**Problem**
Retype the data that follows, keeping every character the same.

---

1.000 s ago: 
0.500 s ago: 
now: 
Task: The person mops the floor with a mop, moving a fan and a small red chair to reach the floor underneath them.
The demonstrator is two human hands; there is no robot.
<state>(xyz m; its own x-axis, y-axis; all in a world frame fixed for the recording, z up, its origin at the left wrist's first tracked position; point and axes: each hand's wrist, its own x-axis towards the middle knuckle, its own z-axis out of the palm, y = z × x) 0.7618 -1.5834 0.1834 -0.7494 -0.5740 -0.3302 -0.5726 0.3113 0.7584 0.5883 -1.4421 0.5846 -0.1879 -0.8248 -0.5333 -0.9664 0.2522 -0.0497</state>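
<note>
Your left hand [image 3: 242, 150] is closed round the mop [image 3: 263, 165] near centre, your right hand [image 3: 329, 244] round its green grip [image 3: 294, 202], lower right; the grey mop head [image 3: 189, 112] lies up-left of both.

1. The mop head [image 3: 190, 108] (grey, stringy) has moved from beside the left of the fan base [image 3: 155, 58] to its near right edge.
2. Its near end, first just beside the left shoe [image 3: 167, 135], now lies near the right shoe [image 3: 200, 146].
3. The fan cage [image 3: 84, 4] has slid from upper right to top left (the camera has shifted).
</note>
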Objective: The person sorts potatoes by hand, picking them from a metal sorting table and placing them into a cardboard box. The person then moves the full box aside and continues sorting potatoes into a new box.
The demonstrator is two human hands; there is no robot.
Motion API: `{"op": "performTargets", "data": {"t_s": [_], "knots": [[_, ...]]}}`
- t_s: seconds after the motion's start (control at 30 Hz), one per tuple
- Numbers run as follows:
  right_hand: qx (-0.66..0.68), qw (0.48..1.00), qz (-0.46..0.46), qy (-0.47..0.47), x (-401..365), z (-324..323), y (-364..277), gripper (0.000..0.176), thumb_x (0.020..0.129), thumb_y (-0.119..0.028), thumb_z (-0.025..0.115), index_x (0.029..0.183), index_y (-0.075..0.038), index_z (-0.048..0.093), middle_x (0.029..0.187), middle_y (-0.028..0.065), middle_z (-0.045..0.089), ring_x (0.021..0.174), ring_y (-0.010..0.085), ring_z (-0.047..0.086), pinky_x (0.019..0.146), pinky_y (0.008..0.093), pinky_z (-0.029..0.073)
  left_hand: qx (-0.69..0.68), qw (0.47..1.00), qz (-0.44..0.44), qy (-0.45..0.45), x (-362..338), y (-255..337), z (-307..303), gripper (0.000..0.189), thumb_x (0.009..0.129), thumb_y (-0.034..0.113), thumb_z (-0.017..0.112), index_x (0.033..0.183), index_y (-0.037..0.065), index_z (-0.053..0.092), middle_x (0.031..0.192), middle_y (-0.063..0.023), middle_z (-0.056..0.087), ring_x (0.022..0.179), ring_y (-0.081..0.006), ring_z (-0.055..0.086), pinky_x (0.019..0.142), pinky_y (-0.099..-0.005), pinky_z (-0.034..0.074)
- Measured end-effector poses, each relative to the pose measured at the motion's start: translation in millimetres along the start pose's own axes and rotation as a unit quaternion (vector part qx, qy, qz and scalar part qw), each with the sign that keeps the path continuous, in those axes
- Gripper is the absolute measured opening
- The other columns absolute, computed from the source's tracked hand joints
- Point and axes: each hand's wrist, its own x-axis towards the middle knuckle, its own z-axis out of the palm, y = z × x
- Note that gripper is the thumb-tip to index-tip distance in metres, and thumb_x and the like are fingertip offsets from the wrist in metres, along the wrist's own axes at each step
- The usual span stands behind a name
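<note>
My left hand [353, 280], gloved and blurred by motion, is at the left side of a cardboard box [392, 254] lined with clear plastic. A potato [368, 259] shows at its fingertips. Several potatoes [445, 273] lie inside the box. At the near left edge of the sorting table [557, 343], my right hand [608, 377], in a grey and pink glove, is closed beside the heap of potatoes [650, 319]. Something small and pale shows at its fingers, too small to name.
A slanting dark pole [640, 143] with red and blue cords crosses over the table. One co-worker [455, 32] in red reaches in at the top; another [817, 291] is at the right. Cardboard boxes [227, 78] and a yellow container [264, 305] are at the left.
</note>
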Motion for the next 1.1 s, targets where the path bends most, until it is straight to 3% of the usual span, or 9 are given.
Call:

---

**Response area**
1.000 s ago: 
0.500 s ago: 
now: 
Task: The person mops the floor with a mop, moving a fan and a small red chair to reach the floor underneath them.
The demonstrator is two human hands; there is no robot.
<state>(xyz m; its own x-axis, y-axis; all in a world frame fixed for the recording, z up, its origin at the left wrist's first tracked position; point and axes: each hand's wrist, its own x-axis towards the middle knuckle, its own z-axis out of the palm, y = z × x) 0.7618 -1.5834 0.1834 -0.7494 -0.5740 -0.3302 -0.5726 0.3113 0.7584 0.5883 -1.4421 0.5846 -0.1879 -0.8248 -0.5333 -0.9664 0.2522 -0.0497</state>
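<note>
Your left hand [image 3: 242, 150] is closed round the mop [image 3: 263, 165] near centre, your right hand [image 3: 329, 244] round its green grip [image 3: 294, 202], lower right; the grey mop head [image 3: 189, 112] lies up-left of both.

1. The mop head [image 3: 190, 108] (grey, stringy) has moved from beside the left of the fan base [image 3: 155, 58] to its near right edge.
2. Its near end, first just beside the left shoe [image 3: 167, 135], now lies near the right shoe [image 3: 200, 146].
3. The fan cage [image 3: 84, 4] has slid from upper right to top left (the camera has shifted).
</note>
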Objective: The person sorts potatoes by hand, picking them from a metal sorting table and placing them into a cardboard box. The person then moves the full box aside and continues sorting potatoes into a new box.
The demonstrator is two human hands; there is no robot.
Motion API: `{"op": "performTargets", "data": {"t_s": [_], "knots": [[_, ...]]}}`
- t_s: seconds after the motion's start (control at 30 Hz), one per tuple
- Numbers run as follows:
  right_hand: qx (-0.66..0.68), qw (0.48..1.00), qz (-0.46..0.46), qy (-0.47..0.47), x (-401..365), z (-324..323), y (-364..277), gripper (0.000..0.176), thumb_x (0.020..0.129), thumb_y (-0.119..0.028), thumb_z (-0.025..0.115), index_x (0.029..0.183), index_y (-0.075..0.038), index_z (-0.048..0.093), middle_x (0.029..0.187), middle_y (-0.028..0.065), middle_z (-0.045..0.089), ring_x (0.021..0.174), ring_y (-0.010..0.085), ring_z (-0.047..0.086), pinky_x (0.019..0.146), pinky_y (0.008..0.093), pinky_z (-0.029..0.073)
  left_hand: qx (-0.69..0.68), qw (0.47..1.00), qz (-0.44..0.44), qy (-0.45..0.45), x (-362..338), y (-255..337), z (-307..303), gripper (0.000..0.189), thumb_x (0.009..0.129), thumb_y (-0.034..0.113), thumb_z (-0.017..0.112), index_x (0.033..0.183), index_y (-0.037..0.065), index_z (-0.053..0.092), middle_x (0.031..0.192), middle_y (-0.063..0.023), middle_z (-0.056..0.087), ring_x (0.022..0.179), ring_y (-0.081..0.006), ring_z (-0.055..0.086), pinky_x (0.019..0.142), pinky_y (-0.099..-0.005), pinky_z (-0.034..0.074)
- Measured end-effector poses, each relative to the pose measured at the motion's start: translation in millimetres along the start pose's own axes and rotation as a unit quaternion (vector part qx, qy, qz and scalar part qw), each with the sign that keeps the path continuous, in those axes
- Gripper is the absolute measured opening
- The other columns absolute, computed from the source's tracked hand joints
- Point and axes: each hand's wrist, its own x-axis towards the middle knuckle, its own z-axis out of the palm, y = z × x
- Note that gripper is the thumb-tip to index-tip distance in metres, and thumb_x and the like are fingertip offsets from the wrist in metres, along the wrist's own axes at each step
- The usual span stands behind a name
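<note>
My left hand [353, 280], gloved and blurred by motion, is at the left side of a cardboard box [392, 254] lined with clear plastic. A potato [368, 259] shows at its fingertips. Several potatoes [445, 273] lie inside the box. At the near left edge of the sorting table [557, 343], my right hand [608, 377], in a grey and pink glove, is closed beside the heap of potatoes [650, 319]. Something small and pale shows at its fingers, too small to name.
A slanting dark pole [640, 143] with red and blue cords crosses over the table. One co-worker [455, 32] in red reaches in at the top; another [817, 291] is at the right. Cardboard boxes [227, 78] and a yellow container [264, 305] are at the left.
</note>
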Motion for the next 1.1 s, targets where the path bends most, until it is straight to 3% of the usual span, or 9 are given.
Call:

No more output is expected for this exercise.